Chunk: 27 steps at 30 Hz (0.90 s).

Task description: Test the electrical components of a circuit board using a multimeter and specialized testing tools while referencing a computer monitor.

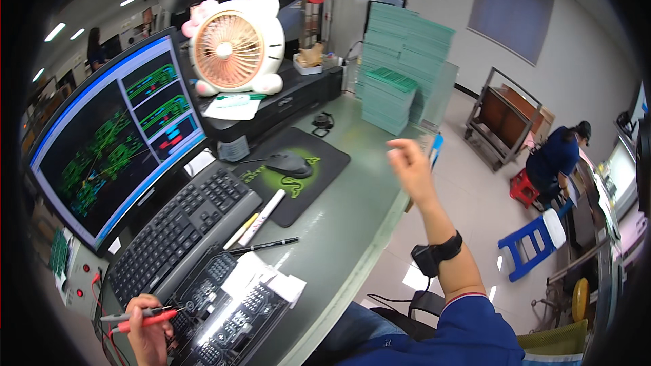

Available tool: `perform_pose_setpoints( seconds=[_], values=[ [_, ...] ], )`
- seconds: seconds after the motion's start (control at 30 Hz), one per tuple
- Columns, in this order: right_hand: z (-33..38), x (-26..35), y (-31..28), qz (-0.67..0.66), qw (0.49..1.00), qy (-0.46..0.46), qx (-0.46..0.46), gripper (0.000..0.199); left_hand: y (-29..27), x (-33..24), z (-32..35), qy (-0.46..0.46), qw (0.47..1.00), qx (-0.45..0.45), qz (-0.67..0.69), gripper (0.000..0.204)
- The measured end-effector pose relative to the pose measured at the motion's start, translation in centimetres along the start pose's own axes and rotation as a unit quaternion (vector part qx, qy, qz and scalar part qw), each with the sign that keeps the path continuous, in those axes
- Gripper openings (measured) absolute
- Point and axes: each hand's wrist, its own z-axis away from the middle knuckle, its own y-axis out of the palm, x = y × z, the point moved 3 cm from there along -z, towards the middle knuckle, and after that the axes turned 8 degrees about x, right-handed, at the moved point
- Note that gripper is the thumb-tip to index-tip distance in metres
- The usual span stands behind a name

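My left hand (149, 336) is closed around two test probes, a red probe (144, 322) and a dark grey probe (132, 314), both with thin leads. Their tips point over dark circuit boards (239, 329) at the desk's near left. White paper pieces (261, 278) lie on the boards' far edge. Out to the right, my right hand (412, 168) is raised near the desk edge, its fingers loosely bent and slightly blurred, with nothing visible in them. A black band with a small box (437, 254) is strapped on that forearm, and a cable hangs from it.
A keyboard (183, 230), a monitor (122, 142), a mouse (288, 164) on a black mat (325, 163), and pens (261, 217) crowd the left. Behind stand a cat-shaped fan (237, 47) and green board stacks (407, 47). Another person (553, 163) sits far right near a blue stool (529, 244).
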Motion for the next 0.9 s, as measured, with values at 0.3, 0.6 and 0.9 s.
perform_pose_setpoints(
  seconds=[0.3,0.6,0.9],
  values=[
    [3.9,-28.0,-5.5,-0.127,0.906,0.363,-0.178,0.027,0.4,-0.8,0.2,-0.073,0.997,0.01,0.021,0.036],
    [3.4,-30.8,-7.8,-0.203,0.91,0.309,-0.186,0.034,0.2,-0.6,0.2,-0.056,0.996,0.065,0.023,0.034],
    [5.3,-29.3,-11.9,-0.214,0.901,0.351,-0.138,0.027,0.0,-0.1,-0.1,-0.047,0.998,0.033,-0.015,0.034]
  ],
)
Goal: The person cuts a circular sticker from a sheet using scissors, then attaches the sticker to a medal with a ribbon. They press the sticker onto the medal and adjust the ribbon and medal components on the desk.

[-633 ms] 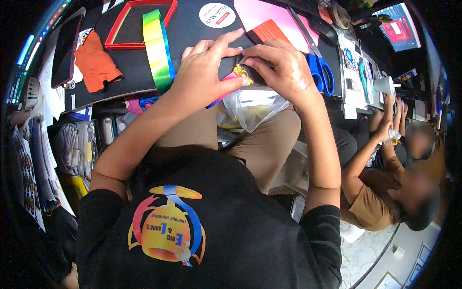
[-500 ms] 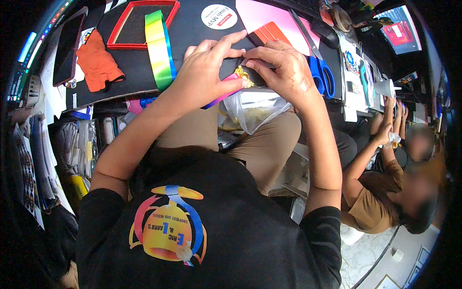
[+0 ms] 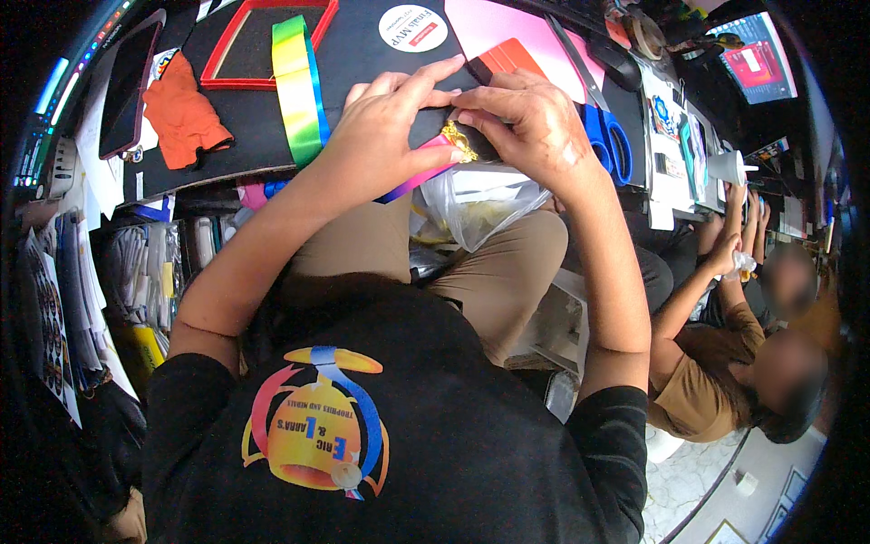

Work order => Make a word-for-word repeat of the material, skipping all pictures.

Written answer =>
Chunk: 27 steps at 30 Hz (0.90 s).

Task description: Test the electrical components of a circuit board using a multimeter and specialized testing tools while referencing a computer monitor.


Available tool: `perform_pose_setpoints( seconds=[_], values=[ [_, ...] ], )`
- seconds: seconds after the motion's start (control at 30 Hz), one per tuple
- Columns, in this order: right_hand: z (-33..38), x (-26..35), y (-31..28), qz (-0.67..0.66), qw (0.49..1.00), qy (-0.46..0.46), qx (-0.46..0.46), gripper (0.000..0.199); left_hand: y (-29..27), x (-33..24), z (-32..35), qy (-0.46..0.46), qw (0.47..1.00), qx (-0.45..0.45), qz (-0.67..0.69), gripper (0.000..0.204)
- The measured end-effector pose relative to the pose measured at the motion's start, translation in centimetres along the start pose's own axes and rotation as a unit quaternion (vector part qx, qy, qz and scalar part qw), each with the sign that keeps the path continuous, in those axes
- Gripper openings (measured) absolute
- Point and axes: each hand's wrist, its own z-axis away from the middle knuckle, its own y-axis out of the palm, x = y × z, the point moved 3 cm from there along -z, towards the middle knuckle, and after that the axes turned 8 degrees about x, right-handed, at the moved point
- Note that gripper is the thumb-tip to index-tip distance in metres
- The usual span stands behind a name

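My left hand (149, 336) is closed around two test probes, a red probe (144, 322) and a dark grey probe (132, 314), both with thin leads. Their tips point over dark circuit boards (239, 329) at the desk's near left. White paper pieces (261, 278) lie on the boards' far edge. Out to the right, my right hand (412, 168) is raised near the desk edge, its fingers loosely bent and slightly blurred, with nothing visible in them. A black band with a small box (437, 254) is strapped on that forearm, and a cable hangs from it.
A keyboard (183, 230), a monitor (122, 142), a mouse (288, 164) on a black mat (325, 163), and pens (261, 217) crowd the left. Behind stand a cat-shaped fan (237, 47) and green board stacks (407, 47). Another person (553, 163) sits far right near a blue stool (529, 244).
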Motion for the next 0.9 s, as measured, with values at 0.3, 0.6 and 0.9 s.
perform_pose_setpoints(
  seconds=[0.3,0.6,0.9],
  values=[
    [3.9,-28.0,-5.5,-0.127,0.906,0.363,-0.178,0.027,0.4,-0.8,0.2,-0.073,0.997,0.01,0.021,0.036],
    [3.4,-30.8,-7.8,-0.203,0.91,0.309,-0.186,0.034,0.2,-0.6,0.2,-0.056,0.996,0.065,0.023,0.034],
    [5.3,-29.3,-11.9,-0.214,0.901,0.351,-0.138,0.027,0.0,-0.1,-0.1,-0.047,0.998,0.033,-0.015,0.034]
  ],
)
Goal: The person cuts a circular sticker from a sheet using scissors, then attaches the sticker to a medal with a ribbon. They press the sticker onto the medal and adjust the ribbon and medal components on the desk.

[-633 ms] 
[-500 ms] 
[+0 ms] 

The answer to this exercise has been fully stated.